> **What to work on**
When a line in the material contains the word "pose", copy it.

------ Collected data ------

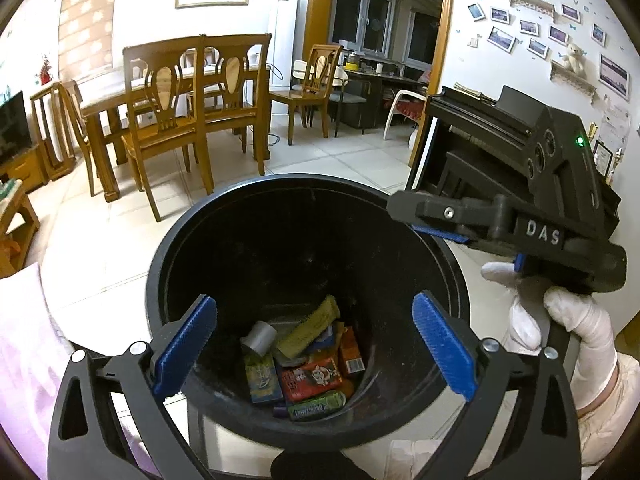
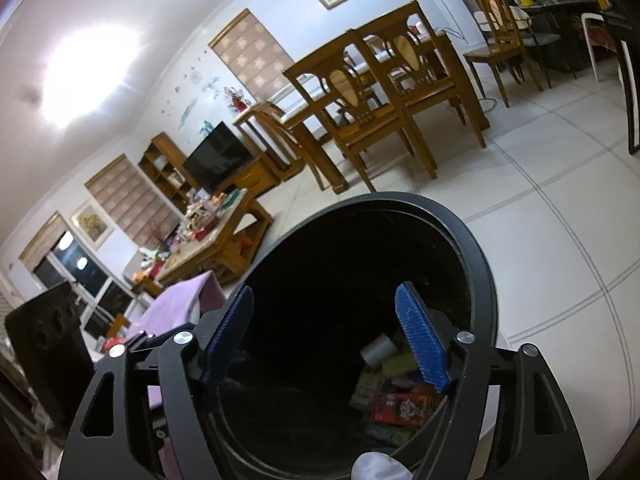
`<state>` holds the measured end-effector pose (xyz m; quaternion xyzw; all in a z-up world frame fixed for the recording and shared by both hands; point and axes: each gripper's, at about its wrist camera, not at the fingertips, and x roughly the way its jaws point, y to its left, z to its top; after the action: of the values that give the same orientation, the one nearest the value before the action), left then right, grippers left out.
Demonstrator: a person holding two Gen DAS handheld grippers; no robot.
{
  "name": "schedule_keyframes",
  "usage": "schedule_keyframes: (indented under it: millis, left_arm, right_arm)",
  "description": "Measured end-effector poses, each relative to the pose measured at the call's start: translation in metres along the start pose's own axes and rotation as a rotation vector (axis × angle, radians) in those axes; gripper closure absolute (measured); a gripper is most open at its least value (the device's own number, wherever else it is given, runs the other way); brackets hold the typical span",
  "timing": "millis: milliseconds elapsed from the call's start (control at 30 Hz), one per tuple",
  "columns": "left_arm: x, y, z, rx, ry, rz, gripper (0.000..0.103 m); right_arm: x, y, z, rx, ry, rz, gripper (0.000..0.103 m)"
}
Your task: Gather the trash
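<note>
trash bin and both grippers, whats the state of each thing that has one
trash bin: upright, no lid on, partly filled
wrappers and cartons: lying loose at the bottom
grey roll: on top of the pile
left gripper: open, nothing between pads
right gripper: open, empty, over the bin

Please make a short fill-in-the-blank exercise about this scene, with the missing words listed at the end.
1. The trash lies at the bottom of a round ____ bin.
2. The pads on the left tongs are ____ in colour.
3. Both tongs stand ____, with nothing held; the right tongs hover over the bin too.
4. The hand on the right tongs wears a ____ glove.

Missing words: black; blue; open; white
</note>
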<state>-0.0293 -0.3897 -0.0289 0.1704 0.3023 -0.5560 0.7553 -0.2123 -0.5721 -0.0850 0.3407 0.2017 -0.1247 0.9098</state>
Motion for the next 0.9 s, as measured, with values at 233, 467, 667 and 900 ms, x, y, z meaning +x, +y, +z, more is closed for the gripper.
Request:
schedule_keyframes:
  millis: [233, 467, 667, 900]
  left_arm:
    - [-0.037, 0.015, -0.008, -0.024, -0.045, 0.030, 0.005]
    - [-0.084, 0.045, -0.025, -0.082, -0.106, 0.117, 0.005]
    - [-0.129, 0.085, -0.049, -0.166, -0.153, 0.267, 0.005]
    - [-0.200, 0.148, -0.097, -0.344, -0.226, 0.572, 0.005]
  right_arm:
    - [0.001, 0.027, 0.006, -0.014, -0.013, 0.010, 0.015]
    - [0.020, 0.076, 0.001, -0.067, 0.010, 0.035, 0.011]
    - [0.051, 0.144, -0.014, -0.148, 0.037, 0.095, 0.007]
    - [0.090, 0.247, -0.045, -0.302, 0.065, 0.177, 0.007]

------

> **Result**
`<state>` holds the measured end-effector pose (xyz m; quaternion xyzw; all in a z-up world frame fixed for the recording and shared by both hands; point and axes: each gripper's, at about its wrist camera, not at the fingertips, and x roughly the way its jaws point, y to its left, z to its top; after the action: of the values that give the same orientation, the one nearest the value before the action), left then right, grippers left out.
  "description": "Measured end-effector poses, each relative to the pose measured at the call's start: translation in metres along the start pose's own axes and rotation as a rotation vector (axis × angle, radians) in those axes; gripper closure absolute (measured); a gripper is most open at its least value (the device's own number, wherever else it is given, runs the other way); brackets hold the typical span",

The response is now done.